NSLI-Y Korean alumna Simone Hassan-Bey currently works to advance wealth redistribution to BIPOC communities through her position at the philanthropic consultancy, Freedom Futures. She also works at Original Strategies, supporting communications and public affairs strategies of mission-driven organizations across diverse industries. Her commitment to empowering BIPOC communities in various sectors is informed by her own experiences at her high school and navigating her identity as a Black woman on her NSLI-Y program.

Throughout high school, Simone was vocal about the educational barriers she and other students faced, spearheading efforts with the administration to bridge gaps between students, parents, and teachers. She often looked to South Korea’s educational model for guidance, which led her to research opportunities to study the Korean language.

Screen Shot 2022 02 16 at 3 25 15 PM

Simone Hassan-Bey in Gwangju, South Korea on the Critical Language Scholarship program

Simone attributes her ability to study abroad to her mom’s financial sacrifices, which allowed her to participate in a short-term program to Spain and Portugal. She believes that this experience strengthened her NSLI-Y application, ultimately landing her in Seoul, South Korea for a year of intensive language study.

The 2016 U.S. Presidential election took place during Simone’s NSLI-Y program. Americans and Koreans alike looked to Simone for her perspectives on the brewing racial tensions in her home country. She often felt the pressure of being the only Black student on her program, feeling she was being asked to speak not only on behalf of the American people, but also the Black community. She’s thankful, however, for the strong Korean skills she built on NSLI-Y, which allowed her to express her views to her host community.

image of simone in gwangju

Simone, fellow CLS participant Sammy, and her host sister at Wolbong

Upon her return to the U.S., Simone attended the University at Albany and majored in Business Administration with a minor in Korean. Her strong proficiency in Korean allowed her to build strong friendships with Korean international students on campus and enhanced her views on her professional development. She was awarded the Critical Language Scholarship in 2021 and returned to Korea for a summer to strengthen her skills. She believes that studying a language is not only about mastering grammar points and complex vocabulary, but also sharing genuine laughs and emotions.

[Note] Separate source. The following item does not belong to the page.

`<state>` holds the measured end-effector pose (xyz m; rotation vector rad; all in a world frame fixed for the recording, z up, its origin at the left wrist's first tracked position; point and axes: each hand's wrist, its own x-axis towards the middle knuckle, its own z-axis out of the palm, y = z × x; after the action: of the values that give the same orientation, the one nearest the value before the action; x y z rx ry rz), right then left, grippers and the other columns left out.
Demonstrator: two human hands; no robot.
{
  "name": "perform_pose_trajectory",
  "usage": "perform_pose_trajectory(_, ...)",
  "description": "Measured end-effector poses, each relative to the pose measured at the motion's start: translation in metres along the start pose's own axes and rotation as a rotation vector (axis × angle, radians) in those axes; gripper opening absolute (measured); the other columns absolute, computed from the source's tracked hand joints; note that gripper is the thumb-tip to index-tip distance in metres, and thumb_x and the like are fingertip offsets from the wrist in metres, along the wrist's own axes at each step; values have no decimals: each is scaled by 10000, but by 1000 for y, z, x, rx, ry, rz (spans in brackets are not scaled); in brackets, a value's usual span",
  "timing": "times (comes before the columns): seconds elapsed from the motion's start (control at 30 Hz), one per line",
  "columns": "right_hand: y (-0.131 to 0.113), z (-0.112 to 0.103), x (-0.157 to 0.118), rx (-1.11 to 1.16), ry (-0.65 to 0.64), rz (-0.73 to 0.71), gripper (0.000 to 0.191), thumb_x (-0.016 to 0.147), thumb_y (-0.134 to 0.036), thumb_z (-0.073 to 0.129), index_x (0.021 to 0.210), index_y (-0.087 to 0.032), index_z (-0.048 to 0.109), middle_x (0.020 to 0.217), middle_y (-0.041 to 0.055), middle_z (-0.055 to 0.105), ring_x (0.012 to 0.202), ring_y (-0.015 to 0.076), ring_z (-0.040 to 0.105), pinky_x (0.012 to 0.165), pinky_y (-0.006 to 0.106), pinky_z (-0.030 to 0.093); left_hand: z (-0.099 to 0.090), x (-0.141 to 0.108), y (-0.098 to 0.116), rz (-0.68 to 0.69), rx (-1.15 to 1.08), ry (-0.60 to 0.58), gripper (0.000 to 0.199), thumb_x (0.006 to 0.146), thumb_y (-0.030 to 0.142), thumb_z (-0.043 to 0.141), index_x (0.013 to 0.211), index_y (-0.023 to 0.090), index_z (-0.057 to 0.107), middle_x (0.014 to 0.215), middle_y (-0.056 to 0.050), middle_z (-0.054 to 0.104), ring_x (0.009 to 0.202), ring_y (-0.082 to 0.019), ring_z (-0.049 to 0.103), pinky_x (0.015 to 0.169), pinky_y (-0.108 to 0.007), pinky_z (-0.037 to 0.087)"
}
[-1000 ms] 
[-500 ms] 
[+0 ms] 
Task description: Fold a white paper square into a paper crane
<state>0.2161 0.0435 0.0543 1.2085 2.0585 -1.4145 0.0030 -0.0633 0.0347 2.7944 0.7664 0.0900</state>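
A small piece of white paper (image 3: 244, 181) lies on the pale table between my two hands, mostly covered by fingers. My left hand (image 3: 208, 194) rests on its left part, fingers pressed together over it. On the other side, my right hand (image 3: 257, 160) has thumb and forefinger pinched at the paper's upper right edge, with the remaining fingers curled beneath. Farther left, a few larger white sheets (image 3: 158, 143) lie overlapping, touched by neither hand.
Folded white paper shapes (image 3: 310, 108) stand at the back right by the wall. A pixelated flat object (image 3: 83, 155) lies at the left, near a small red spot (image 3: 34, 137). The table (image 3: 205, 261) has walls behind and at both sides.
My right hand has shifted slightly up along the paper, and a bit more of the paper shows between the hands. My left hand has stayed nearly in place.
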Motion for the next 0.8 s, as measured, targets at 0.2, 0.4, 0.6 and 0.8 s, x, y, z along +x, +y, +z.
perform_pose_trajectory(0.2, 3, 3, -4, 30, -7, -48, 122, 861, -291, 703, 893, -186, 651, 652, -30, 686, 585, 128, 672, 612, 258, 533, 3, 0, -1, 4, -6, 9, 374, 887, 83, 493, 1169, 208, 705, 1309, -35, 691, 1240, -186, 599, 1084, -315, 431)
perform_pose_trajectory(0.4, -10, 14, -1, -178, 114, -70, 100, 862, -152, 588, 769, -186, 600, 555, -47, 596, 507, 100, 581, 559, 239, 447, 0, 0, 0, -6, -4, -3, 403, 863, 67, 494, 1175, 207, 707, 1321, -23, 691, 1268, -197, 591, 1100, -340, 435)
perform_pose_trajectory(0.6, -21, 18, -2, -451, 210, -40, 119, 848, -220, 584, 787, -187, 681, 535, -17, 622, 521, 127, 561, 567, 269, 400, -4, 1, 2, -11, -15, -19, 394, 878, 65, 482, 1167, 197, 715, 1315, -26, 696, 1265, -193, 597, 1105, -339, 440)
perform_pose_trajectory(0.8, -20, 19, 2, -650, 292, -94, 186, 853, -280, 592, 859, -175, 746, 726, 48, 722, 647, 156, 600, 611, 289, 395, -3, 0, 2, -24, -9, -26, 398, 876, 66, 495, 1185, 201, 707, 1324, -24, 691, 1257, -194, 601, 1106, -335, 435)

This became a personal philosophy to her when she launched the annual Yoonhee Yoshi Kim Memorial Fund at her university. The scholarship honors a student who had a profound impact on the campus community through their resilience and service to BIPOC communities. An important part of building that scholarship was informing Yoshi’s family about it and asking for their blessing. Simone credits the strong Korean foundation she built on NSLI-Y with allowing her to approach these emotional conversations with sensitivity and sincerity. Her efforts have provided scholarships to five students who continue Yoshi’s legacy of BIPOC advocacy.

In addition to her professional work, Simone continues to build Rooted Uprising, an environmental justice collective, and serves as the Recruitment Director for Veggie Mijas, a collective navigating conversations on food justice led by women and non-binary folks of color.